This Terms of Reference for Audit & Risk Management Committee (“Terms of Reference”) outlines the manner in which the Audit & Risk Management Committee assist the Board in discharging its statutory and other responsibilities relating to internal controls, financial and accounting matters, compliance and risk management. The Terms of Reference adopts principles of good corporate governance and is designed to maximize the Company’s compliance with best practice requirements.
2.1. The Board shall establish a Committee of the Board to be known as the Audit & Risk Management Committee.
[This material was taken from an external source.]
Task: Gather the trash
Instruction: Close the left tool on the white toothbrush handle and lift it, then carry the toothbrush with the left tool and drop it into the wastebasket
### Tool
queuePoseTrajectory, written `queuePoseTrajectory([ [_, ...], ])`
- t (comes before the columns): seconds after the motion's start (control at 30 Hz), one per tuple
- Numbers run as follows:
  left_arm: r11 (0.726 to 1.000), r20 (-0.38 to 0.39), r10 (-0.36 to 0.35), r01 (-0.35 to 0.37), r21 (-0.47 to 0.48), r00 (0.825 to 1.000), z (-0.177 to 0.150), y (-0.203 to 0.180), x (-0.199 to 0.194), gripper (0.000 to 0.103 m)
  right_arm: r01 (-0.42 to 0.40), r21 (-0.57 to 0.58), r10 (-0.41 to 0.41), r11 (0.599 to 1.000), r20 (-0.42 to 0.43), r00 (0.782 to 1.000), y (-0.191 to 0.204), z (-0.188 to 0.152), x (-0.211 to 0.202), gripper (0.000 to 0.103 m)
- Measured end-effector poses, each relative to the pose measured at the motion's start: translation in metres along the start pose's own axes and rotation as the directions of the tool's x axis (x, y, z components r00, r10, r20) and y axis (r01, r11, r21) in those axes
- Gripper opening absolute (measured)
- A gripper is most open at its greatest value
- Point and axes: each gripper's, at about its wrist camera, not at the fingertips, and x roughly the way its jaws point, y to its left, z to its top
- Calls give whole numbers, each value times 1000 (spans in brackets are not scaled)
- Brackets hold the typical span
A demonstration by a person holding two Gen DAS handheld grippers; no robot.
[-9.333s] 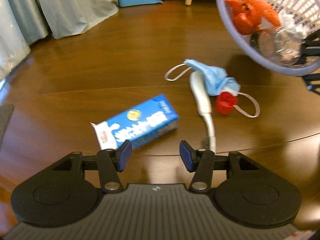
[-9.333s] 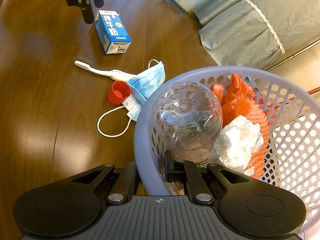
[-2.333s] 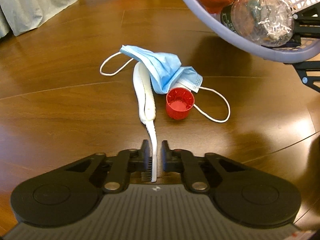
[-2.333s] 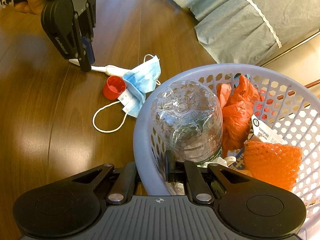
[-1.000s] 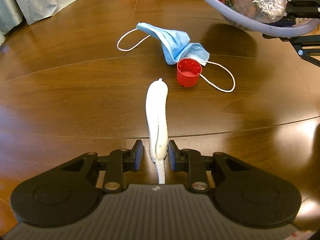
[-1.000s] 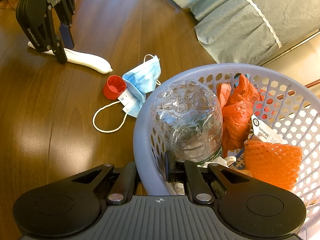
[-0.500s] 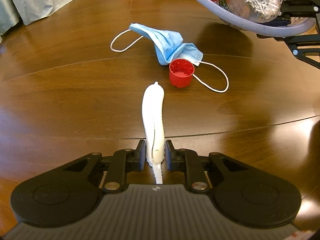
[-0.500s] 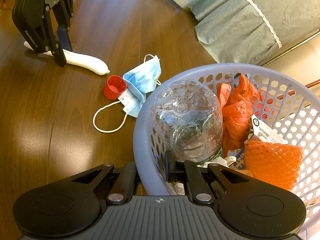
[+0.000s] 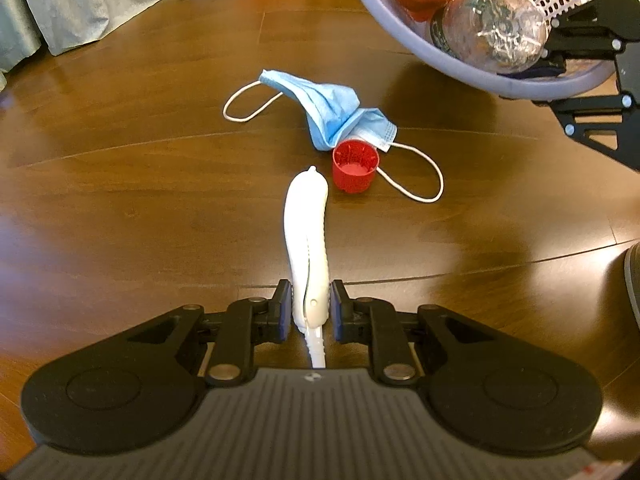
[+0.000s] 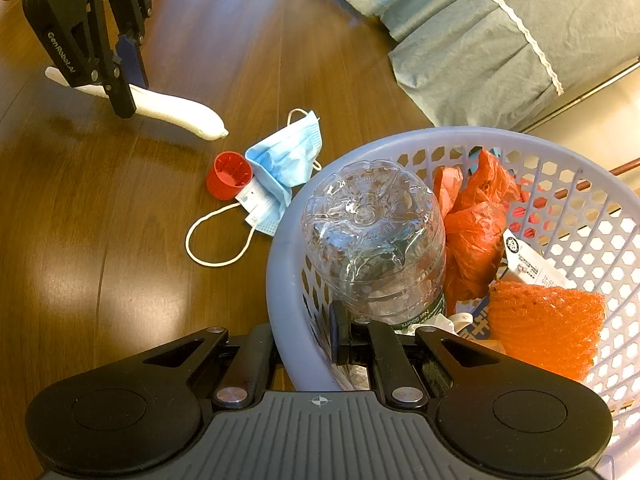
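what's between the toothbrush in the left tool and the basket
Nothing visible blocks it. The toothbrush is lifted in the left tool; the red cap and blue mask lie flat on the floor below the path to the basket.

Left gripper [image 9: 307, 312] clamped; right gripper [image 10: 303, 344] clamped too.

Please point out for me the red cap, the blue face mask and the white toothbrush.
red cap [image 9: 355, 168], left wrist view, on its open inside.
blue face mask [image 9: 328, 108], left wrist view, on the folded cloth.
white toothbrush [image 9: 306, 220], left wrist view, on its handle.
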Motion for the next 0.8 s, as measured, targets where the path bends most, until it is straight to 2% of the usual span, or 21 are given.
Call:
queuePoseTrajectory([
  [0.4, 1000, 15, -11, 11, 2, 1000, 8, 0, -9, 16, -1, -7, 1, 1000, 1, 1000, 1, -1, 0, 5],
  [0.8, 998, 87, -37, 32, 53, 996, 42, 5, -52, 16, -2, -12, 2, 1000, 1, 1000, 1, -2, 0, 5],
])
3.1 The Audit & Risk Management Committee must be appointed from amongst its Directors and fulfil the following requirements:-
(a) The Audit & Risk Management Committee must be composed of not less than three (3) members;
(b) A majority of the members must be independent directors and all members must be non-executive; and
(c) At least one member of the Audit & Risk Management Committee:-
(i) Must be a member of the Malaysian Institute of Accountants (MIA); or
(ii) If she/he is not a member of the MIA, she/he must have at least three (3) years’ working experience and:-
• He / She have passed the examination specified in Part I of the 1st Schedule of the Accountants Act 1967; or
• He / She must be a member of one of the associations of accountants specified in Part II of the 1st Schedule of the Accountants Act 1967; or
(iii) Fulfils such other requirements as prescribed or approved by the Exchange.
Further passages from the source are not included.